It would seem that enhanced or qualified effectiveness beyond the regular counterpart of equivalence in paddocking procedural autonomy is indeed key to the compensatory (or ultimately deterrent) rationale behind the EU private enforcement system. The jurisprudential fluctuations of the concept of full effectiveness, already coined in Courage v Crehan as the rights-based foundation for claims for competition law damages and showing many faces since then, is seen by Clio Zois as legal Proteus who may prophesise the real essence of damage claims if its true nature is ever grasped. In particular, she distinguishes three phases or shapes in case law and the Damages Directive itself: firstly, full effectiveness is identified with the existence of a right to compensation resulting from the breach of Article 101 (and 102) of the TFEU; secondly, it seems to shift back to a more classic function as a limit to procedural autonomy (along with equivalence); and, thirdly, it rises to the effective exercise of the right to compensation.

Placing full effectiveness, in its shape of effective right to compensation, at the heart of the EU competition damage regime system provides a useful yardstick to evaluate how fair the balance struck by harmonisation is. Mariya Serafimova discusses whether the role of private enforcement as a supplement to public enforcement in aspiring to consumer welfare could explain the departure from general civil law rules regarding, e.g., burden of proof or costs. This departure should help a metaphorical David overcome the imbalance of powers that makes the defendant a Goliath protected by information asymmetries, financial resources, and economic as well as factual complexity. Against this background, she reflects on how the actual application of devices such as the presumption of harm, the judicial discretion in estimating damages and the allocation of costs in recent cases such as Tráficos Manuel Ferrer may level the playing field in practice.

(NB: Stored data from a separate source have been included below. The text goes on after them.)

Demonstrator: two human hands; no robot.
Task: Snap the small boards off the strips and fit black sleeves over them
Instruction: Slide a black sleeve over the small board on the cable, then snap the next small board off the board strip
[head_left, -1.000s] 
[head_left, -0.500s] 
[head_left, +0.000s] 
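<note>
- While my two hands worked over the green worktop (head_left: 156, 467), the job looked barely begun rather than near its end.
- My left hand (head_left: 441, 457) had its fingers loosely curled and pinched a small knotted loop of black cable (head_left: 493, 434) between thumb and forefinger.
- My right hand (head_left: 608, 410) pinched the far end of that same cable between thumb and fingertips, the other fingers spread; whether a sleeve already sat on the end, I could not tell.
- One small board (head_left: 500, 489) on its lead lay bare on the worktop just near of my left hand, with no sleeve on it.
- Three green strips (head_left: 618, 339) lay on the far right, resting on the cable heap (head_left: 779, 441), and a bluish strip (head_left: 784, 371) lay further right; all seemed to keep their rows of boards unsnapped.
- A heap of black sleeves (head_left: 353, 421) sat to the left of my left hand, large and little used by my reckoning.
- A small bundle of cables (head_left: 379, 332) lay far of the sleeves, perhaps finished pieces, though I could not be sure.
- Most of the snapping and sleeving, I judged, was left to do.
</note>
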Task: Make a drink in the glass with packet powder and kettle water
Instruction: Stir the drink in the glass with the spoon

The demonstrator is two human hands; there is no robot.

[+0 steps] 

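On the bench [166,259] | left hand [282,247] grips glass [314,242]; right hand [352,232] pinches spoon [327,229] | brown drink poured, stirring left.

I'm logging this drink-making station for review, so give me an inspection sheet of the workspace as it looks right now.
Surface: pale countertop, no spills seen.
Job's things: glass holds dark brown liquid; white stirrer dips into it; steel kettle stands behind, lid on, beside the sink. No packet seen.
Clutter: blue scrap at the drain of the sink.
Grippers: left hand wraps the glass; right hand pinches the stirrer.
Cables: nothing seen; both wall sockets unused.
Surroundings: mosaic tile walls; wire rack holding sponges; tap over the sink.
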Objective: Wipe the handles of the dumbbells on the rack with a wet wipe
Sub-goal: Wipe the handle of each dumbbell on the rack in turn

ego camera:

However, the task of delineating the contours of the harmonised standards introduced by positive and negative harmonisation (Damages Directive and case law) faces the additional challenge of the margin left to procedural autonomy. In the view of Barry Rodgers, Miguel Sousa Ferro, and Francisco Marcos, this allows the different solutions given in different Member States to, especially, four material issues to result in as many enforcement systems as countries there are. Such issues are the economic viability of private enforcement actions, which creates national rifts as regards the existence or intensity of collective actions; limitation periods, regarding which the CJEU has difficulties in criticising national limitation periods – as it did in Cogeco (C-637/17), so it tends to limit itself to clarifying the temporal scope of the Damages Directive – in Volvo (C-30/20) and upcoming Heureka (C-605/21); access to evidence, where national pre-trial disclosure rules vary widely if these exist at all; and international jurisdiction, where the abundant and lax CJEU rulings have stirred up forum shopping.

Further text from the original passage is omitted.